▶ [PROMPT]:
With the pictures removed, write out the full listing below exactly.

▶

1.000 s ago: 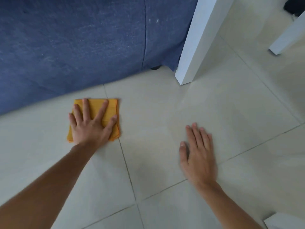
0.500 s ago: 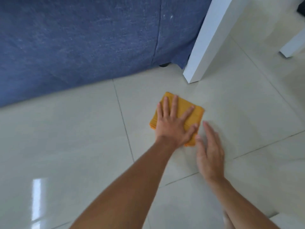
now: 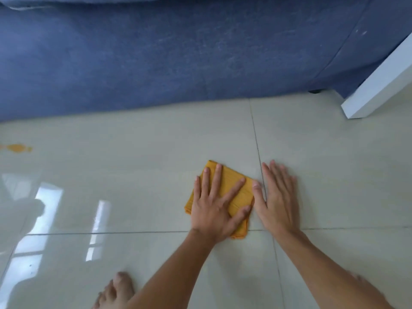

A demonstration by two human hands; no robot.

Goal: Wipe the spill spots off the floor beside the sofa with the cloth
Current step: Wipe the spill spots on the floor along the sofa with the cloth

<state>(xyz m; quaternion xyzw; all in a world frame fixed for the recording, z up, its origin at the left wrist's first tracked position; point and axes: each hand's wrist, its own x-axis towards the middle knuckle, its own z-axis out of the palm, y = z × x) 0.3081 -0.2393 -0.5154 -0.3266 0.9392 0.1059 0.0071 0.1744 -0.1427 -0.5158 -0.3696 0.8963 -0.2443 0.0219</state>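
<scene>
2 hands flat on the floor here; the left hand point(image 3: 215, 207) is spread wide open, palm down, pressing on the cloth point(image 3: 231, 190), fingers fanned across it rather than gripping it; the right hand point(image 3: 277, 198) is also open and flat, palm on bare tile just beside the cloth, its thumb right at the cloth's right edge, touching or nearly so, hard to say which.

The cloth is orange-yellow, folded into a rough square, sitting a bit diagonal on the floor point(image 3: 145, 175); its bottom corner pokes out below the left hand and lies right at a grout line that runs across; another grout line runs up and away under the right hand.

Floor is pale glossy tile, with bright window reflections on the left side. Way over at the left edge there's 1 orange spill spot point(image 3: 16, 148), a smeary blob with little tails, well apart from the cloth.

The blue sofa point(image 3: 178, 52) fills the whole top of the view, its bottom edge meeting the tile beyond the hands; a white leg point(image 3: 379, 85) of some furniture slants down at the right. A bare foot point(image 3: 116, 291) shows at the bottom left.
</scene>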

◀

▶ [TASK RESULT]:
1.000 s ago: 
0.500 s ago: 
now: 

A demonstration by two human hands; no robot.

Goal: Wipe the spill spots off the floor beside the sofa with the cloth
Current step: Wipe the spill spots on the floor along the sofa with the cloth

<state>(xyz m; quaternion xyzw; all in a world frame fixed for the recording, z up, its origin at the left wrist's first tracked position; point and axes: each hand's wrist, its own x-axis towards the middle knuckle, its own z-axis out of the palm, y = z × x) 0.3081 -0.2393 -0.5154 -0.3266 0.9392 0.1059 0.0071 0.1744 -0.1427 -0.5158 -0.3696 0.8963 -0.2443 0.0219</state>
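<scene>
2 hands flat on the floor here; the left hand point(image 3: 215, 207) is spread wide open, palm down, pressing on the cloth point(image 3: 231, 190), fingers fanned across it rather than gripping it; the right hand point(image 3: 277, 198) is also open and flat, palm on bare tile just beside the cloth, its thumb right at the cloth's right edge, touching or nearly so, hard to say which.

The cloth is orange-yellow, folded into a rough square, sitting a bit diagonal on the floor point(image 3: 145, 175); its bottom corner pokes out below the left hand and lies right at a grout line that runs across; another grout line runs up and away under the right hand.

Floor is pale glossy tile, with bright window reflections on the left side. Way over at the left edge there's 1 orange spill spot point(image 3: 16, 148), a smeary blob with little tails, well apart from the cloth.

The blue sofa point(image 3: 178, 52) fills the whole top of the view, its bottom edge meeting the tile beyond the hands; a white leg point(image 3: 379, 85) of some furniture slants down at the right. A bare foot point(image 3: 116, 291) shows at the bottom left.
</scene>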

This exercise has no more to it.